The factual background of this case is more fully set forth in our August 10, 2012 Memorandum and Order denying Defendant Steven Northington's Motion to Reconsider and Motion to Stay. (See ECF Nos. 569, 570.) By way of general background, on May 9, 2012, a federal grand jury returned a seventeen-count Fourth Superseding Indictment against Defendant and his three co-Defendants. Defendant was charged with conspiracy to participate in the affairs of a racketeering enterprise, in violation of 18 U.S.C. § 1962(d) (Count 1), two counts of murder in aid of racketeering, in violation of 18 U.S.C. § 1959(a)(1) (Counts 5 and 7), and tampering with a witness, in violation of 18 U.S.C. § 1512(a) (Count 8). (Fourth Superseding Indictment, ECF No. 480.) On March 14, 2011, the Government filed a notice of intent to seek the death penalty against Defendant. (ECF No. 198.)

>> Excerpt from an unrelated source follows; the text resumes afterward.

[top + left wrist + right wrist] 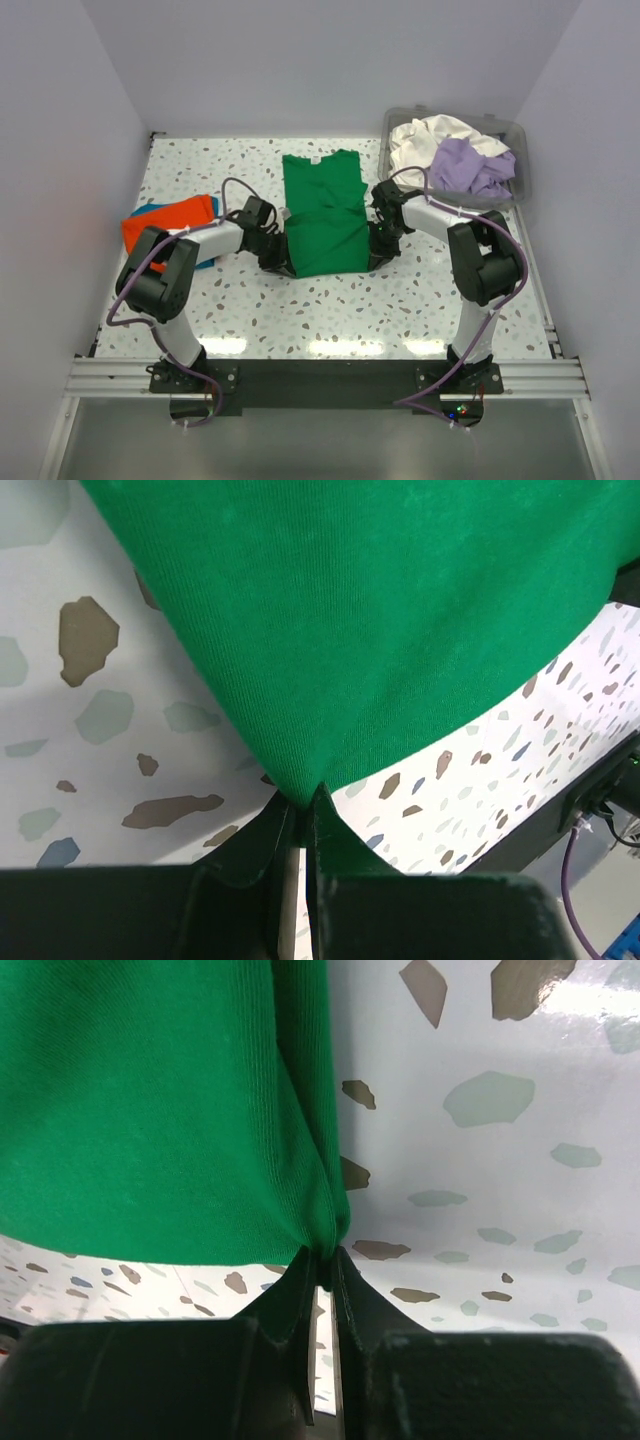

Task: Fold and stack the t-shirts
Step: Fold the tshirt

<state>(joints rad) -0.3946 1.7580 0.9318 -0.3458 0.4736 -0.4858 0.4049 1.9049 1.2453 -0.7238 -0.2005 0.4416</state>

On June 7, 2012, Defendant filed a notice pursuant to Rule 12.2(b) of the Federal Rules of Criminal Procedure. (Rule 12.2(b) Notice, ECF No. 513.)*fn1 Shortly after filing the Rule 12.2(b) notice, defense counsel notified the Government that Defendant would be asserting a claim that he is ineligible for the death penalty on account of intellectual disability and requesting a pretrial hearing pursuant to Atkins v. Virginia, 536 U.S. 304 (2002).*fn2 Defendant's claim is based upon psychological tests administered to Defendant in October 2011 by experts hired by the defense team.*fn3 Pursuant to Court Order, Defendant provided expert reports to the Government on July 25, 2012. (See ECF No. 546.)
On July 25, 2012, an Order was entered directing that the United States Bureau of Prisons and the United States Marshals Service transport Defendant to the Medical Center for Federal Prisoners ("MCFP") in Springfield, Missouri for psychological testing. (ECF No. 552.) Defendant's transport to the MCFP was ordered in light of the approaching trial date to facilitate the Government's testing of Defendant in response to Defendant's Atkins claim. On July 30, 2012, Defendant filed a Motion to Reconsider Transfer. (ECF No. 555.) Defendant raised concerns about Defendant's transfer to the MCFP, among which was the concern that there was no order governing the scope and parameters of the Government's testing. (See Id.) On July 31, 2012, a conference was held with counsel for the Government and counsel for all Defendants.*fn4
After the conference with counsel for all Defendants, a conference with just the Government and Northington's attorneys was held. Defense counsel again expressed concerns about the Transport Order, the scope of the testing that would be administered to Defendant, and the fact that the Government would be permitted twenty-four hour observation and monitoring of Defendant. Defense counsel also requested that the Government's testing of Defendant be videotaped. The Government advised that it would provide a list of the tests that would be administered to Defendant.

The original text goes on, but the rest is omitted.